◆ Description of the task ◆
Would you output the lines from the one with "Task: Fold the" through the last line of the material below, exactly, but without pictures?

_ _ _ _ _

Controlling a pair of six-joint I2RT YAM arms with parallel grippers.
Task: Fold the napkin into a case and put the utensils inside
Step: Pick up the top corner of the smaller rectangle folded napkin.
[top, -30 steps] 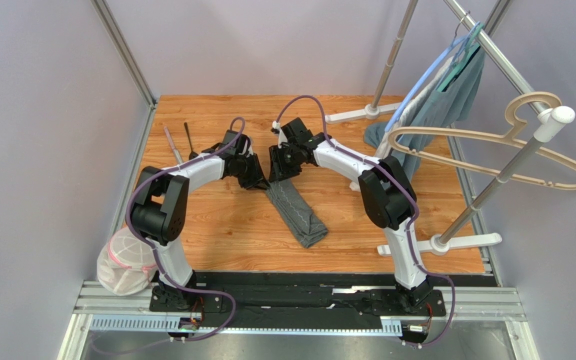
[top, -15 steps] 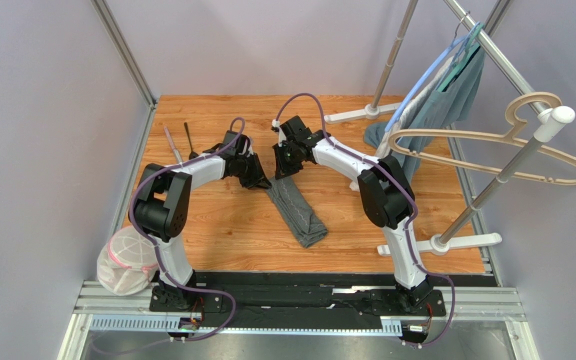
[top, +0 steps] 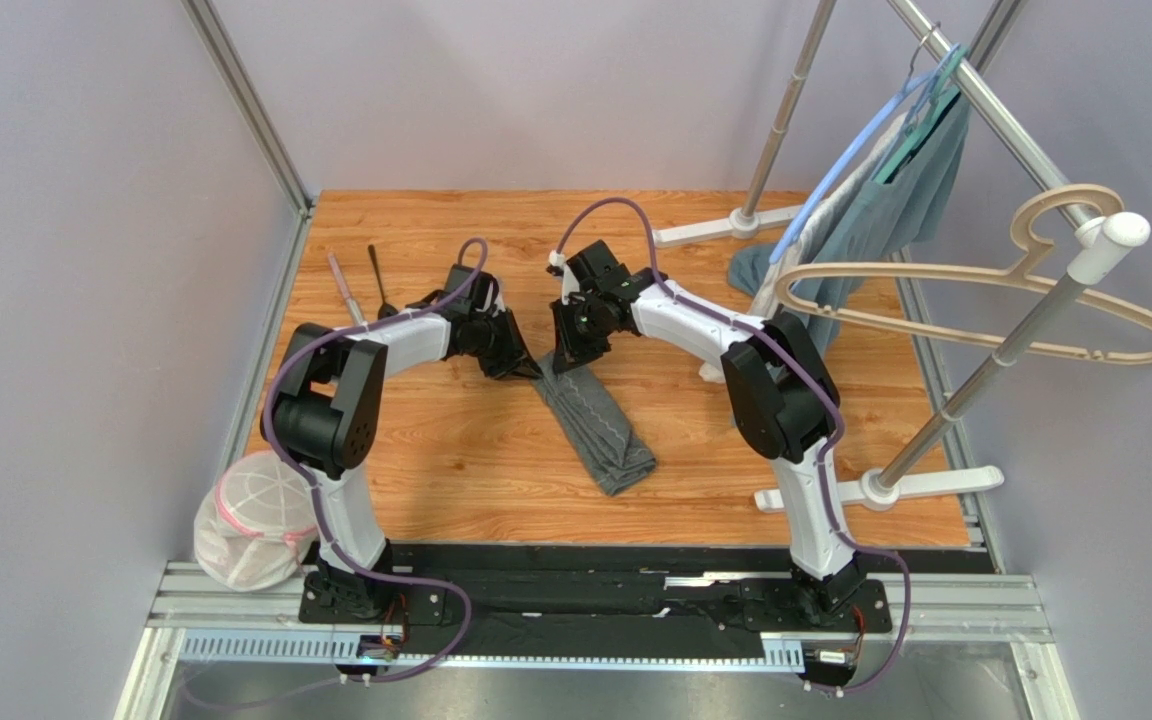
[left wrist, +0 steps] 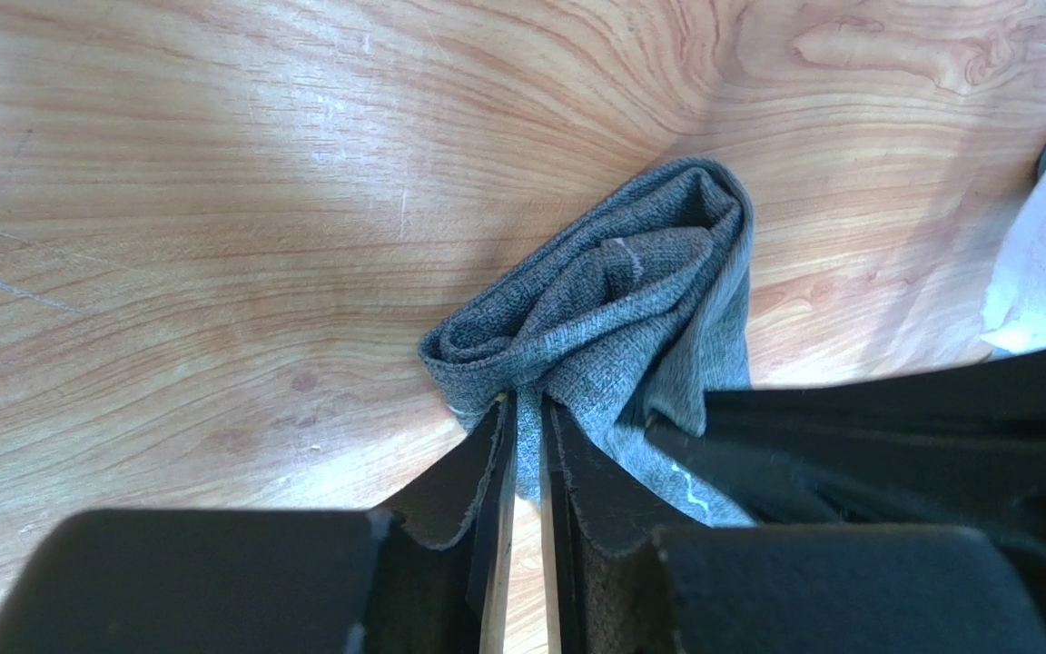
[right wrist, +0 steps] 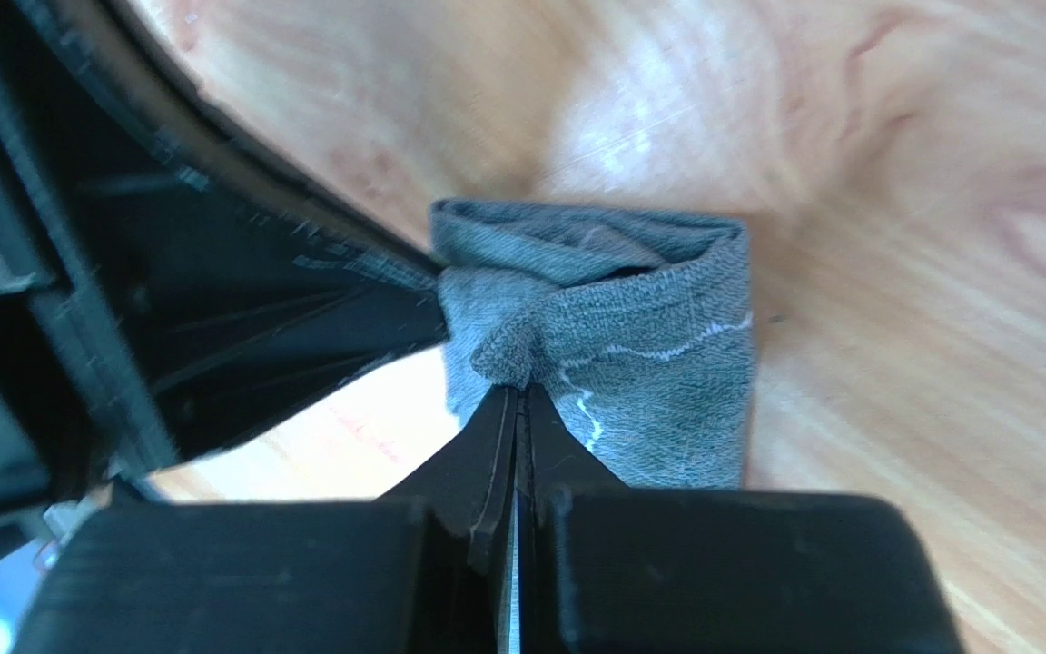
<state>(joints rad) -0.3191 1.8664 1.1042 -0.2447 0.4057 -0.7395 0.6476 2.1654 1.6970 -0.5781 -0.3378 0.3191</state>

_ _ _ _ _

◆ Response area ◆
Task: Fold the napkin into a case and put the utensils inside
Step: Pick up the top corner of the smaller rectangle folded napkin.
[top, -30 steps] 
[top, -15 steps] 
[top, +0 steps] 
[left wrist, +0 steps] 
[right wrist, +0 steps] 
<state>(joints rad) -0.3191 1.8664 1.1042 -0.2447 0.4057 -0.7395 0.6476 2.1654 1.6970 -0.5781 -0.3378 0.3191</state>

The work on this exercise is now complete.